Line by line, repeat all the material exactly as it appears.
________________________________________
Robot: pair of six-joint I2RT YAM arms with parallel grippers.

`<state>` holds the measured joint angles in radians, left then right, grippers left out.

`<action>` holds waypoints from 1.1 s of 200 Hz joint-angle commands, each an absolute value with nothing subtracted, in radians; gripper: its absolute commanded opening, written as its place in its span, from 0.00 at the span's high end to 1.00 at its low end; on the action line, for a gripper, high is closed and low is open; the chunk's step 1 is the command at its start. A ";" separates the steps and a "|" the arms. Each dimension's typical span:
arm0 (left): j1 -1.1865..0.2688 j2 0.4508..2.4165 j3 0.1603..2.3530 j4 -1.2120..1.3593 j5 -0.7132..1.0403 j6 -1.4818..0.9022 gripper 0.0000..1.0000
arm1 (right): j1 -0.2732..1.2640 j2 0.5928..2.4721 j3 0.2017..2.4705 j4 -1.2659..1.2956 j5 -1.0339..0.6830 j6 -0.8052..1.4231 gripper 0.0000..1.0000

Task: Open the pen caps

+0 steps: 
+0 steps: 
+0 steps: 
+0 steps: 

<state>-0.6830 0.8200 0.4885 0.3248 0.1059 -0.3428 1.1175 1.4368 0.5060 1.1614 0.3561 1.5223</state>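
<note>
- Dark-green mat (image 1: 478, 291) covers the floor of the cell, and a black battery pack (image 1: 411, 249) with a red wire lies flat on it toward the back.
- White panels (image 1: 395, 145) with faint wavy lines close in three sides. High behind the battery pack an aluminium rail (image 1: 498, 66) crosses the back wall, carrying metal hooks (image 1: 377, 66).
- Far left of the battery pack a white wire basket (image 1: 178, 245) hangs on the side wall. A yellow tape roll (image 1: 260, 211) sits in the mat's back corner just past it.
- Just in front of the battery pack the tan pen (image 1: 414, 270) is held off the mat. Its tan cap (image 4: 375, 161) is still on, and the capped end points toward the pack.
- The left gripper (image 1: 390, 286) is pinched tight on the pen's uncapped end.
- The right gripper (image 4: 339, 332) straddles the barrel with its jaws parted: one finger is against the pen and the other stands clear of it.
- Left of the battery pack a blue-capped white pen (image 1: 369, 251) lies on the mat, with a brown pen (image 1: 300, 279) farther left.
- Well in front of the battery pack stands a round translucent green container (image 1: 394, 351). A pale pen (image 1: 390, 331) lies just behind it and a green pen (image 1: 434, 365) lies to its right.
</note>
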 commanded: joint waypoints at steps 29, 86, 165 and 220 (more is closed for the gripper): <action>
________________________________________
• THE COMPLETED TASK:
Robot: pair of six-joint I2RT YAM arms with parallel grippers.

`<state>` holds the measured joint angles in radians, left then right, grippers left out.

`<action>` holds waypoints from 1.1 s of 200 Hz joint-angle commands, each an absolute value with nothing subtracted, in radians; gripper: its absolute commanded opening, written as its place in its span, from 0.00 at the span's high end to 1.00 at its low end; on the action line, for a gripper, high is closed and low is open; the chunk's step 1 is the command at its start. A ";" separates the steps and a "|" the arms. Each dimension's typical span:
arm0 (left): j1 -1.1865..0.2688 j2 0.4508..2.4165 j3 0.1603..2.3530 j4 -1.2120..1.3593 j5 -0.7132..1.0403 j6 -1.4818..0.9022 gripper 0.0000..1.0000
arm1 (right): j1 -0.2732..1.2640 j2 0.5928..2.4721 j3 0.2017..2.4705 j4 -1.2659..1.2956 j5 -1.0339..0.6830 j6 -0.8052..1.4231 gripper 0.0000..1.0000

Task: Open the pen caps

+0 steps: 
+0 steps: 
+0 steps: 
+0 steps: 

<state>-0.6830 0.8200 0.4885 0.3248 0.1059 -0.3428 1.1175 1.4368 0.5060 1.1614 0.3561 1.5223</state>
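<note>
- Dark-green mat (image 1: 478, 291) covers the floor of the cell, and a black battery pack (image 1: 411, 249) with a red wire lies flat on it toward the back.
- White panels (image 1: 395, 145) with faint wavy lines close in three sides. High behind the battery pack an aluminium rail (image 1: 498, 66) crosses the back wall, carrying metal hooks (image 1: 377, 66).
- Far left of the battery pack a white wire basket (image 1: 178, 245) hangs on the side wall. A yellow tape roll (image 1: 260, 211) sits in the mat's back corner just past it.
- Just in front of the battery pack the tan pen (image 1: 414, 270) is held off the mat. Its tan cap (image 4: 375, 161) is still on, and the capped end points toward the pack.
- The left gripper (image 1: 390, 286) is pinched tight on the pen's uncapped end.
- The right gripper (image 4: 339, 332) straddles the barrel with its jaws parted: one finger is against the pen and the other stands clear of it.
- Left of the battery pack a blue-capped white pen (image 1: 369, 251) lies on the mat, with a brown pen (image 1: 300, 279) farther left.
- Well in front of the battery pack stands a round translucent green container (image 1: 394, 351). A pale pen (image 1: 390, 331) lies just behind it and a green pen (image 1: 434, 365) lies to its right.
</note>
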 commanded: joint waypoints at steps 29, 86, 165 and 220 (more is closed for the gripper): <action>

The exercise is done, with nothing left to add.